La voluntad del Padre no ha sido jamás la muerte de su Hijo. Tal actitud sería propia de un Dios
sanguinario, apenas aplacado por la sangre de un ser querido. En realidad, el designio de Dios ha
sido el hacer partícipe a su Hijo de la condición humana con el suficiente amor para que esta
quedara transformada. Ahora bien, la existencia humana supone la muerte: el Padre no ha excluido
esta de la suerte de su Hijo para que la fidelidad de Este a su condición de hombre no tuviera otro
límite que su fidelidad al amor del Padre. Para que sea posible definir esta voluntad del Padre sobre
su Hijo, el autor ha aportado algunas variantes al salmo (ha formado un cuerpo: v. 5) y lo pone en
labios de Cristo en el momento mismo de su encarnación, la intención sacrificial de Cristo, lo cual
valora perfectamente la voluntad de Dios y el origen profundo de la obediencia del Hijo y permite
afirmar que toda la vida humana de Cristo tiene un alcance sacrificial que la cruz no ha hecho más
que sellar. La asociación rito y vida, en Jesús, nunca ha dejado de existir y de producir frutos.
"Aquí estoy para hacer tu voluntad." No se trata de ofrecer a Dios “dones” o “sacrificios”. Se trata
de darnos a nosotros mismos. Esa actitud es propia de una persona volcada sobre lo divino que hay
en ella. Pablo contrapone la encarnación al culto. Dios no acepta holocaustos ni víctimas
expiatorias. Solo haciendo su voluntad, damos verdadero culto a Dios.
Evangelio
En el texto todo son símbolos. La primera palabra en griego es ‘anastasa’, que significa levantarse,
resurgir, que se ha pasado por alto en la traducción oficial. Es el verbo que emplea el mismo Lucas
para indicar la resurrección. Significa que María resucita a una nueva vida y sube a la “montaña”, el
ámbito de lo divino. Pensamos que la madre da la vida al hijo. Aquí es el Hijo el que da vida a la
madre. Inmediatamente, la madre lleva al que le ha dado esa vida, a los demás, es decir da a luz al
Hijo. Eckhart decía con gran atrevimiento: todos estamos preñados de Dios y la principal tarea de
todo cristiano es darle a luz.
La visita de María a su prima simboliza la visita de Dios a Israel. La subida de Galilea a Judá nos
está adelantando la trayectoria de la vida pública de Jesús. También el Arca de la alianza recorrió el
mismo camino por orden de David. El relato está calcado del libro de Samuel II que narra el
traslado del arca de la ciudad de Baalá al monte Sion. David dijo: ¿Quién soy yo para que me visite
el arca de mi Señor? El arca permaneció tres meses en casa de Obededón de Gat. En la llegada del
arca hubo saltos de alegría. El Señor llenó de bendiciones a la casa de Obededón. Hubo cantos y
anuncios de liberación.
Lo sublime se digna visitar a lo pequeño.

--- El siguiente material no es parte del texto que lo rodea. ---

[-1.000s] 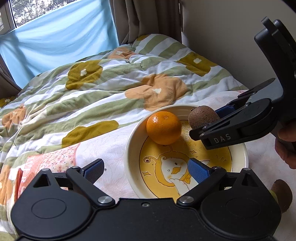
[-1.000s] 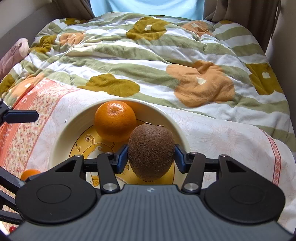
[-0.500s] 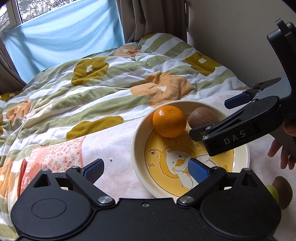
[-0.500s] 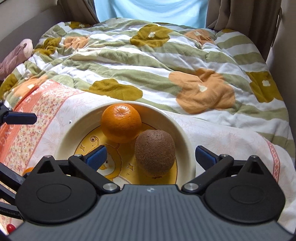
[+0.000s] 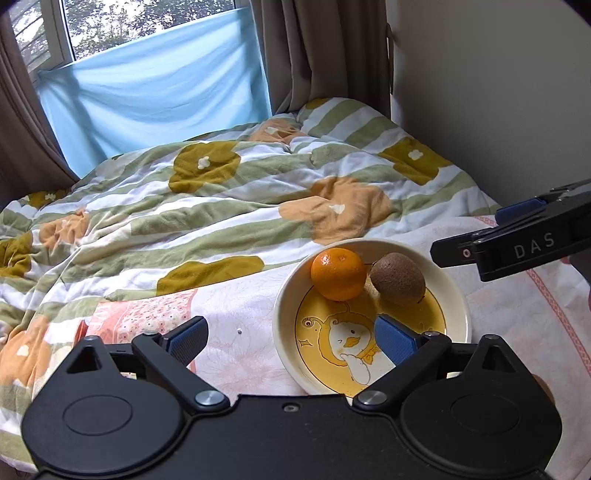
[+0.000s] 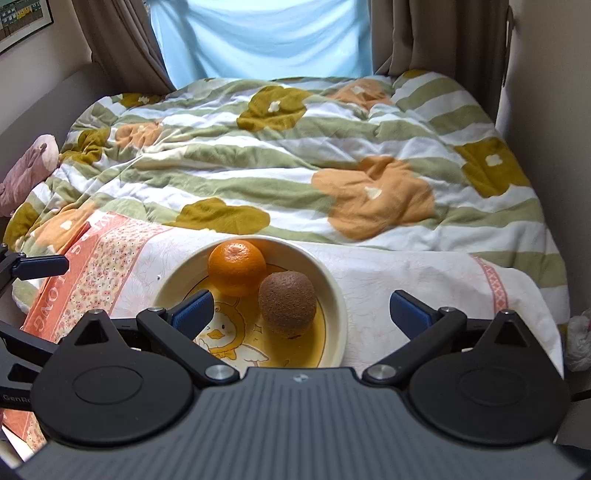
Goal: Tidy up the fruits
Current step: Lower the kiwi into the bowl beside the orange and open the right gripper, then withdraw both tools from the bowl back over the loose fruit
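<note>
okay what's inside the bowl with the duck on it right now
An orange and a kiwi lie side by side in the bowl. The open right gripper hides part of its near floor.

Ahead of the jaws a bed (image 5: 229, 206) lies under a rumpled quilt (image 6: 295, 158) with green stripes and flowers. Beyond it, daylight enters a window (image 5: 110, 29) half covered by blue cloth (image 5: 155, 96), flanked by brown curtains (image 6: 436, 33); plain wall (image 5: 498, 92) to the right.
</note>
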`<state>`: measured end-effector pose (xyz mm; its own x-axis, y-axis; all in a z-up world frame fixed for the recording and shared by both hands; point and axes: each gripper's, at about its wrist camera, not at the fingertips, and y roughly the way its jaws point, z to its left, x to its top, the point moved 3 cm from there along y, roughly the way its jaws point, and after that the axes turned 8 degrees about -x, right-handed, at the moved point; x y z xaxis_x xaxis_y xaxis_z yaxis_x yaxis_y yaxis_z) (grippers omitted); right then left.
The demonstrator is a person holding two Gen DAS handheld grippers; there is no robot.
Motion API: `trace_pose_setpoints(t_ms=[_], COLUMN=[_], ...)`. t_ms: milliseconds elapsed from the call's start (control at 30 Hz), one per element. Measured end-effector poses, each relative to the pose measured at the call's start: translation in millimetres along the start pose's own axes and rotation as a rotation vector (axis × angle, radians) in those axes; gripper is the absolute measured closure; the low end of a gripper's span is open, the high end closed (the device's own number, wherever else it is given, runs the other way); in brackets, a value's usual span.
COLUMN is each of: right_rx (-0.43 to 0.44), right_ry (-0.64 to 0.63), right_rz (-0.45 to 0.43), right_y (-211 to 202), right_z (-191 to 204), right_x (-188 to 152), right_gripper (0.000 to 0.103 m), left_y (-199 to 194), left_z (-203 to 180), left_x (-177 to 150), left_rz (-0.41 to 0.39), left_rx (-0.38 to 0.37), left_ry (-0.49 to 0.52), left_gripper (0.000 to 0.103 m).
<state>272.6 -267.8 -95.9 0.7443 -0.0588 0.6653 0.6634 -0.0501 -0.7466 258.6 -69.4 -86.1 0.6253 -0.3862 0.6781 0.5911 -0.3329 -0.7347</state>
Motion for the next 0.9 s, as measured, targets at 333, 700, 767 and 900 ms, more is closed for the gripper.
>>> trace_pose_setpoints(t_ms=[333, 700, 767, 900], right_rx=[0.018, 0.008, 0.002, -0.004], right_ry=[0.025, 0.049, 0.048, 0.058], right_rz=[-0.105, -0.156, -0.150, -0.129], right_y=[-89, -148, -150, -146], right_z=[-20, -44, -45, -44], right_x=[-39, -108, -122, -145], right_gripper=[0.000, 0.000, 0.000, 0.000], left_y=[-62, -98, -99, -96], left_z=[-35, -92, -98, -105], left_x=[-24, -72, -80, -95], left_rz=[-0.097, -0.132, -0.131, -0.123], left_rx=[0.088, 0.119, 0.124, 0.131], left_ry=[-0.023, -0.005, -0.010, -0.011], left_gripper=[0.004, 0.004, 0.005, 0.007])
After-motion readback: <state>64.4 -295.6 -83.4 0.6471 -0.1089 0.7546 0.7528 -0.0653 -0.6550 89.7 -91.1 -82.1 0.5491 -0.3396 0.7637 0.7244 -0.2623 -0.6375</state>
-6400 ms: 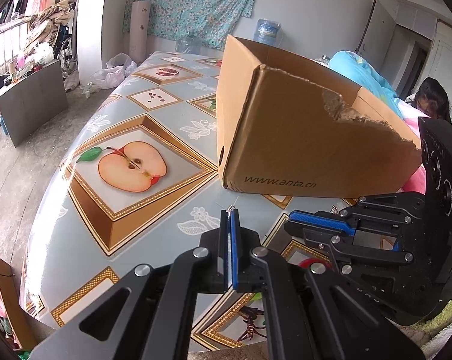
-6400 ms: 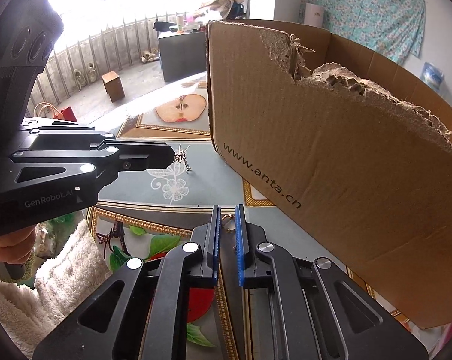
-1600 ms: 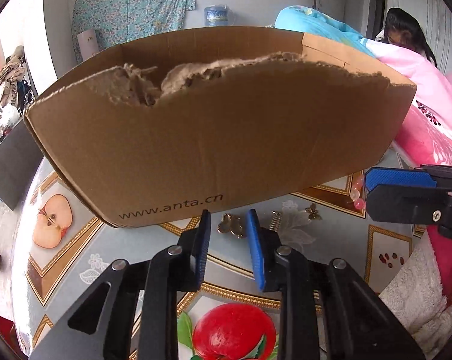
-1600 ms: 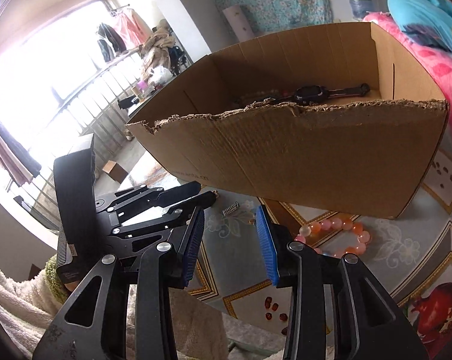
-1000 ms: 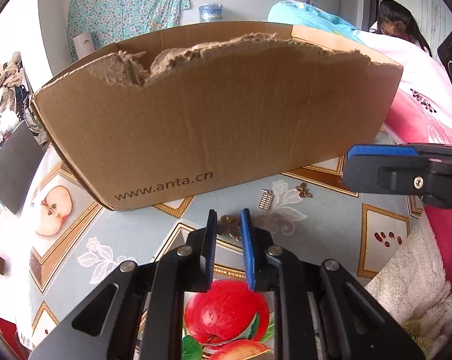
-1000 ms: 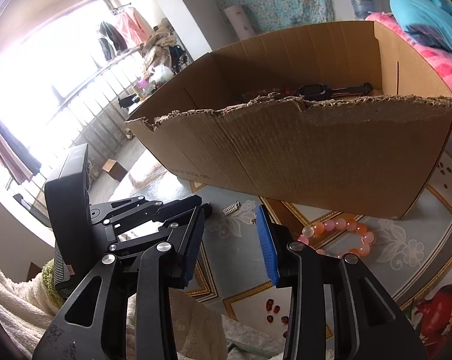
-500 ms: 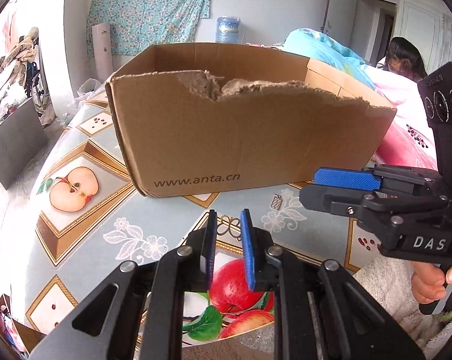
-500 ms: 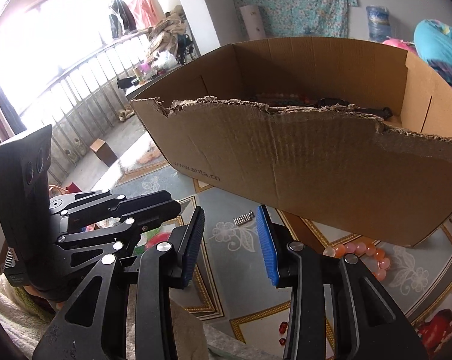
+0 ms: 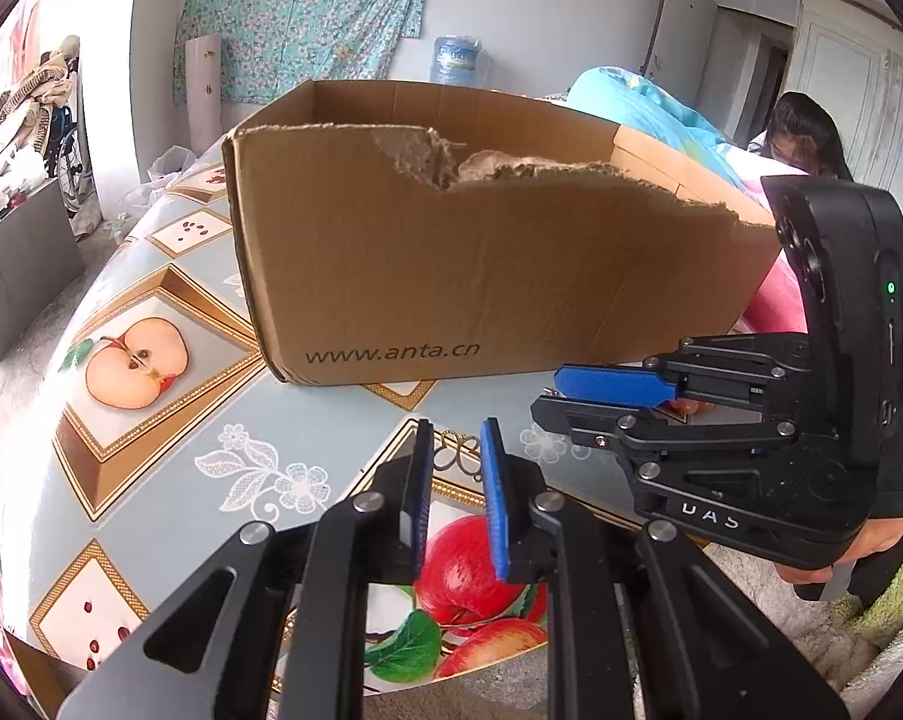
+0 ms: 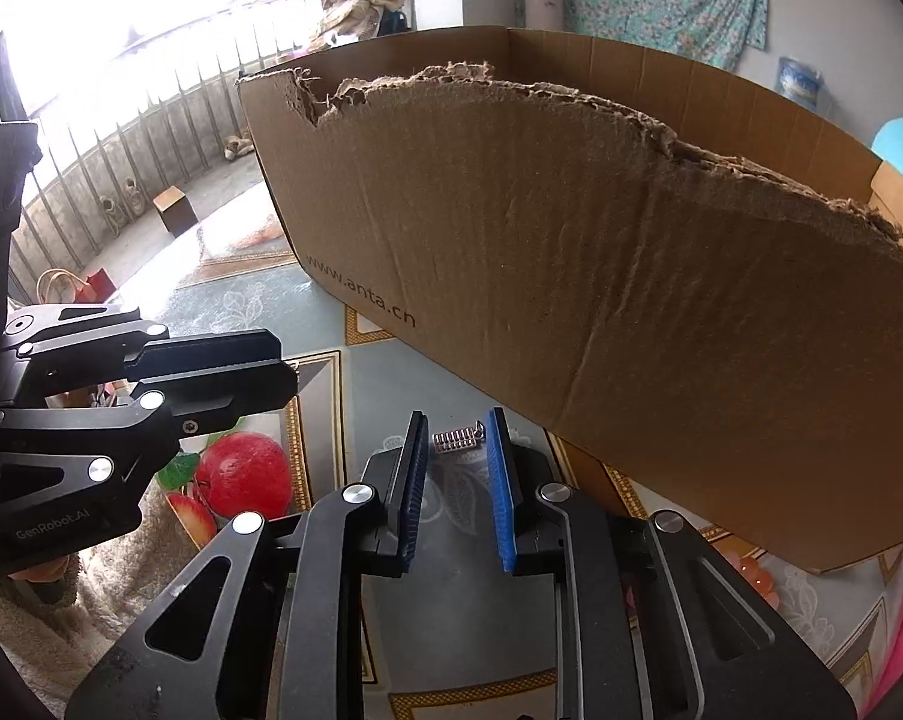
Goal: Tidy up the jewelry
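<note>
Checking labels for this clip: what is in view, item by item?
cardboard box: one, brown, torn front rim, on the table
tablecloth: one, grey-blue with fruit prints, over the table
gold filigree ornament: one, between the left claw's pads
silver ribbed charm: one, on the cloth before the box
bead bracelet: one, orange-pink, partly seen by the box's right corner
water bottle: one, blue, by the far wall
floral cloth: one, teal, on the wall
seated person: one, far right
left claw: black, blue pads
right claw: black, blue pads, closing around the charm
</note>
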Demonstrator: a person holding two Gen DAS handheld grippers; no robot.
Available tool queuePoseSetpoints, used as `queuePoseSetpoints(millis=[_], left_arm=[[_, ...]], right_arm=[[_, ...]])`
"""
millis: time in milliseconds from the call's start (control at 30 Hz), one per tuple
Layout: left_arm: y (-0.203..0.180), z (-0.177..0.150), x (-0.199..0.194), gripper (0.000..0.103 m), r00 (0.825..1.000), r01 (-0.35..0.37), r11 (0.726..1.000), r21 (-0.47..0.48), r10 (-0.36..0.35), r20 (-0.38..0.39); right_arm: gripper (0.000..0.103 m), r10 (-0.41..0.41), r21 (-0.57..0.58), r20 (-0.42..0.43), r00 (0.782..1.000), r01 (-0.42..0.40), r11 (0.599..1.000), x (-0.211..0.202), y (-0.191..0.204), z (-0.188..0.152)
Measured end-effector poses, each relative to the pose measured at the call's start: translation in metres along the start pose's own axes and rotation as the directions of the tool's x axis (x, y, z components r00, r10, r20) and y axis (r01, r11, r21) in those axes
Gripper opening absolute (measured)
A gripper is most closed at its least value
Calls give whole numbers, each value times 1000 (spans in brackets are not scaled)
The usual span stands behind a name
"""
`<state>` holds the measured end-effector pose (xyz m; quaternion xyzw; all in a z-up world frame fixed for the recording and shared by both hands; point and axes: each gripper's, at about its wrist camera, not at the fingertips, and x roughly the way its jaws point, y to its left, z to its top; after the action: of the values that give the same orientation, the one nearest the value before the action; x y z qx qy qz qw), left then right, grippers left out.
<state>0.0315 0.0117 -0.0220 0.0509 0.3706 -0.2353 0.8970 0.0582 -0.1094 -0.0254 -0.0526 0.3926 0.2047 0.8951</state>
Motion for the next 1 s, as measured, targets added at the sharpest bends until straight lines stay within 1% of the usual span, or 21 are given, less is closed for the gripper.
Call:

El Emmanuel se manifiesta en el signo más sencillo. El
AT y el nuevo se encuentran y se aceptan, fuera del marco de la religiosidad oficial. Desde ahora
Dios lo debemos encontrar en lo cotidiano, en la vida. Jesús, ya desde el vientre de su madre,
empieza su misión, llevar a otros la salvación y la alegría. Todo quiere indicar que la verdadera
salvación siempre repercutirá en beneficio de los demás; si alguien la descubre, inmediatamente la
comunicará. La visita comunica alegría (el Espíritu), también a la criatura que Isabel llevaba en su
vientre. Se descubre el empeño por dejar a Juan por debajo de Jesús.
Si leemos con atención, descubriremos que todo el relato se convierte en un gran elogio a María. Y
es el mismo Espíritu el que provoca esa alabanza: ¡Bendita tú entre las mujeres y bendito el fruto de
tu vientre!” ¿Cuántas veces hemos repetido esta alabanza? “¿Quién soy yo para que me visite la
madre de mi Señor?” “Dichosa tú que has creído”. Creer no significa la aceptación de verdades,
sino confianza total en un Dios, que siempre quiere lo mejor para el ser humano. A continuación,
María pasa al elogio de Dios con el canto de “el Magníficat”.